The reply to the records below should contain exactly the lines from the line with "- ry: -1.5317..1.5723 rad" through the line with "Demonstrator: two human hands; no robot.", and nothing besides.
++++ DATASET
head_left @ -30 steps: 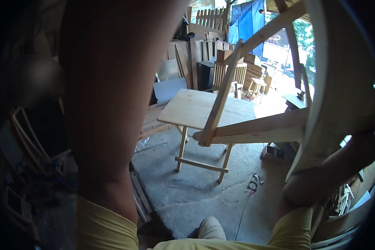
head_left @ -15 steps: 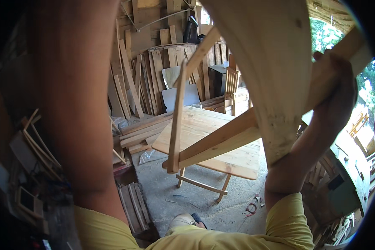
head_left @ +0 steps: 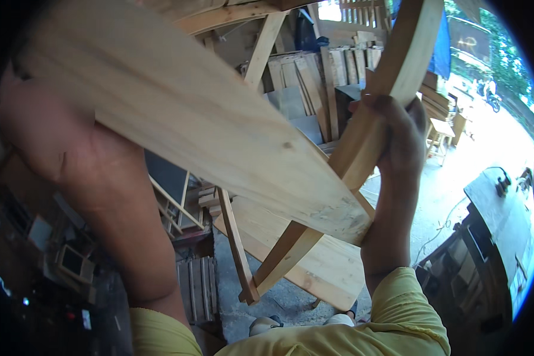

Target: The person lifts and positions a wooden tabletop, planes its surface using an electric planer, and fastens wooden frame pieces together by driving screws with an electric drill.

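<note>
A pale wooden furniture frame is held up in front of me, its wide board (head_left: 219, 124) slanting from upper left to lower right. My left hand (head_left: 47, 118) is at the board's upper left end, against its lower edge; its fingers are mostly hidden or blurred. My right hand (head_left: 400, 127) is wrapped round a thick beam (head_left: 362, 142) of the same frame, fingers closed over it. Lower down, a thin strip (head_left: 237, 246) and a square bar (head_left: 288, 255) of the frame meet at a corner. Beneath it stands a light wooden table (head_left: 332, 270), partly covered by the frame.
Planks (head_left: 302, 77) lean in rows against the back wall. A grey-topped workbench (head_left: 504, 219) with a dark tool stands at the right. Slats (head_left: 196, 291) lie at the lower left of the concrete floor. Small frames (head_left: 74, 264) are stacked at the far left.
The wide board has swung from nearly upright to a slant across my view. My left hand has come into sight and my right hand appears further left. My view has turned rightward.
</note>
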`<move>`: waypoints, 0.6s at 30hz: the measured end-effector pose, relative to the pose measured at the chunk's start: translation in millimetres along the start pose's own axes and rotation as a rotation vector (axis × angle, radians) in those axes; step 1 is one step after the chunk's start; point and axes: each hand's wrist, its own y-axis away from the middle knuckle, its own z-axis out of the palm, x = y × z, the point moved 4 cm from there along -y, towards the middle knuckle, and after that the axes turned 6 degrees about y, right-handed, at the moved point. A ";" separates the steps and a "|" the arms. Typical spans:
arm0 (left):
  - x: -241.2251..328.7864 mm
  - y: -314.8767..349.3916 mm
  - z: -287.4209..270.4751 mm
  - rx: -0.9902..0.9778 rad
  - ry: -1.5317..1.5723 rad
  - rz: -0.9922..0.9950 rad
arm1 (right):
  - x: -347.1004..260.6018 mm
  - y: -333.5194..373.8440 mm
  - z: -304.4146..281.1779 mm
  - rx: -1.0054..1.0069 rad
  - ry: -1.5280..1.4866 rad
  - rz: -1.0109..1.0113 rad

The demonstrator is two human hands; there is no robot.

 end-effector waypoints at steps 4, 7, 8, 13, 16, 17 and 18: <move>-38.3 53.2 53.3 0.017 -0.107 0.024 | 55.9 -25.9 -54.5 -0.139 -0.118 0.132; -74.7 85.7 91.9 0.011 -0.121 0.003 | 94.1 -53.5 -96.7 -0.259 -0.145 0.199; -83.5 93.1 105.2 0.051 -0.127 -0.016 | 100.8 -62.5 -105.0 -0.272 -0.162 0.216; -138.7 121.3 159.2 0.132 -0.266 0.015 | 143.4 -98.0 -148.2 -0.340 -0.229 0.301; -156.4 131.1 175.6 0.140 -0.262 0.009 | 158.6 -109.8 -160.4 -0.365 -0.265 0.338; -160.1 134.2 179.6 0.141 -0.289 0.022 | 162.0 -113.6 -161.7 -0.378 -0.296 0.352; -163.8 138.2 179.2 0.134 -0.305 0.023 | 169.2 -115.5 -160.4 -0.398 -0.318 0.363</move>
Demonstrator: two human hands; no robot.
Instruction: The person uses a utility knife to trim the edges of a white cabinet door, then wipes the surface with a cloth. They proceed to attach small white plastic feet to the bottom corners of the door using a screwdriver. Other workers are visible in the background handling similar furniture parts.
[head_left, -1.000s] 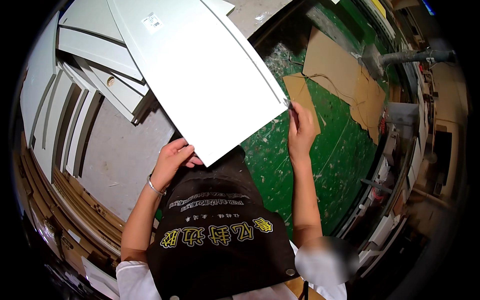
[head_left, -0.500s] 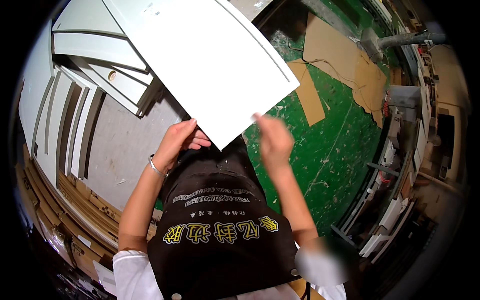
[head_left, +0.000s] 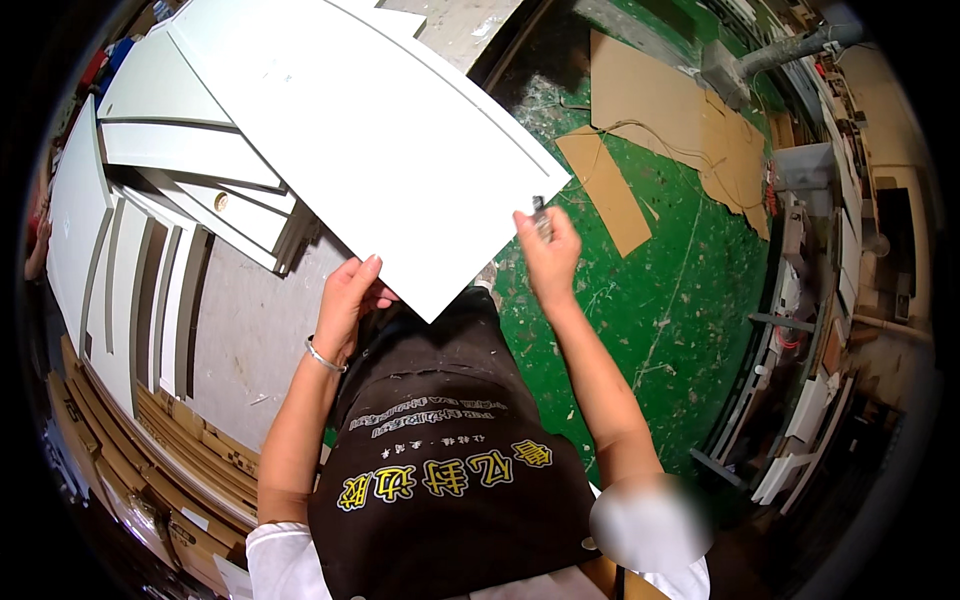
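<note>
A large white panel (head_left: 400, 170) stretches away from me, its near corner pointing at my dark apron and a narrow groove running along its right long side. My left hand (head_left: 348, 305) pinches the panel's left edge near that corner, thumb on top and fingers beneath. At the short edge on the right is my right hand (head_left: 550, 260), closed around a small black and grey tool (head_left: 541, 218). Its dark tip sticks up past the fingers, close to the panel's right corner. Fingers hide most of this tool, so its kind cannot be made out.
White panels (head_left: 190, 155) lie stacked on a grey surface (head_left: 250, 345) at left, others standing beside them. Brown boards (head_left: 110, 440) lie lower left. Cardboard sheets (head_left: 650, 100) and a cable cover the green floor (head_left: 640, 320). Racking (head_left: 790, 330) lines the right. Another person's hand (head_left: 40, 250) shows far left.
The panel and surroundings sit slightly lower and further left in view. My right hand has moved up along the short edge, and the small tool in it now shows. My left hand keeps its grip.
</note>
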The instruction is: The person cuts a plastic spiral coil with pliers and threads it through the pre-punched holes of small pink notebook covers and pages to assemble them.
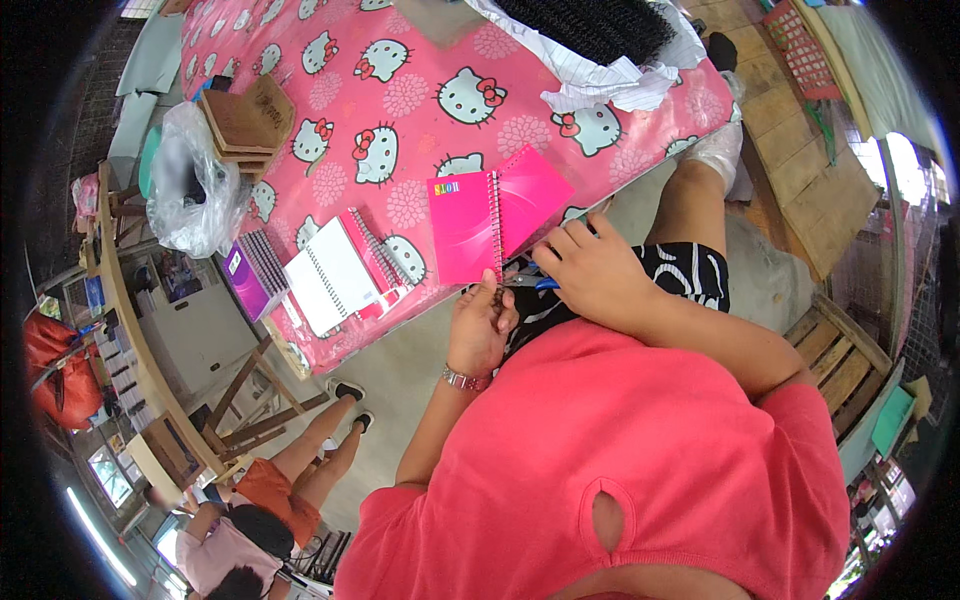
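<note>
A pink spiral notebook (462, 235) lies opened out near the front edge of a table with a pink patterned cover (405, 105). Its wire binding (497, 225) runs between the two pink covers. My left hand (480, 322) is closed, thumb and fingers pinching the notebook at the lower end of the wire. My right hand (597, 268) is wrapped round small pliers with blue handles (545, 284). The plier jaws point left at the wire's lower end, close to my left fingertips. Whether they grip the wire is too small to tell.
Left on the table are a white-paged spiral notebook (328, 278), a pink notebook (378, 245), purple notebooks (255, 272), cardboard pieces (245, 118) and a clear plastic bag (195, 200). Black wire coils (590, 28) lie on paper at the back. Another person (230, 540) is at lower left.
</note>
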The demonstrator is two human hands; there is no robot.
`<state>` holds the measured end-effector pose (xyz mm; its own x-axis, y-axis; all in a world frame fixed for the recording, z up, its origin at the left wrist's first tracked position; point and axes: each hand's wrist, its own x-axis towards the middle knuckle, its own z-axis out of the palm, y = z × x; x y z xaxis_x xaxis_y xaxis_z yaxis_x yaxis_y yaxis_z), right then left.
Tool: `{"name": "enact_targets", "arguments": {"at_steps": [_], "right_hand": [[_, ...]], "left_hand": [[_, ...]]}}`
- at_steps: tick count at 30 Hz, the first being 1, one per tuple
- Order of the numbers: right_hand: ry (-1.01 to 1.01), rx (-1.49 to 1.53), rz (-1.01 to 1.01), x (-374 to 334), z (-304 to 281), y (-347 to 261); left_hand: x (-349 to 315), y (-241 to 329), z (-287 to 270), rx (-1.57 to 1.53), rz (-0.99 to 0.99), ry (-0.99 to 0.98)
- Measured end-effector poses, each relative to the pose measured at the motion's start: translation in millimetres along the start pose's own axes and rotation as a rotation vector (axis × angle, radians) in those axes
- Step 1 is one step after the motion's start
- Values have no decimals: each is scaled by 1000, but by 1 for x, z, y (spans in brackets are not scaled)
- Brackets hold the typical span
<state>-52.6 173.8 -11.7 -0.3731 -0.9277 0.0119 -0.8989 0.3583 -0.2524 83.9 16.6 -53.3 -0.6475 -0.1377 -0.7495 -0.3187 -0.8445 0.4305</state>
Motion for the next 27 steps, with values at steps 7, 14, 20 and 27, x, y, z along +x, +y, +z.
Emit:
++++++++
* WRITTEN SOLUTION
  - ry: -1.5317..1.5723 rad
  - rz: -0.9922..0.9950 rad
arm1 (right):
  - x: -347.1004..260.6018 mm
  - y: -333.5194..373.8440 mm
  - z: -304.4146..281.1779 mm
  - rx: -1.0054..1.0069 rad
  - ry: -1.5280..1.4866 rad
  - rz: -1.0109..1.0113 rad

The demonstrator is two human hands; there is no robot.

 end-effector waypoints at steps 4, 7, 8, 13, 16, 17 and 18: <move>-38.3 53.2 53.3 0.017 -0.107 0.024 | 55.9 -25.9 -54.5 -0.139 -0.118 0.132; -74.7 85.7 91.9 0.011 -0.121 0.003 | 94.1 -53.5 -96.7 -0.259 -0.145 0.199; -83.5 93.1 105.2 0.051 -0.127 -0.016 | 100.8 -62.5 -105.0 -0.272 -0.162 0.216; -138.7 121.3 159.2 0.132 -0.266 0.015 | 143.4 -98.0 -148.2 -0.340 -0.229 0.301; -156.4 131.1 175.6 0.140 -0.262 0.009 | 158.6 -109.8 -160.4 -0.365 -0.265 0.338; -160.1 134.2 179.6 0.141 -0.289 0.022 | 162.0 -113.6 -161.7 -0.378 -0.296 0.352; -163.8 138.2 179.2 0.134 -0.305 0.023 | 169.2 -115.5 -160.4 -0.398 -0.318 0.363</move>
Demonstrator: two human hands; no robot.

Work on this exercise is complete.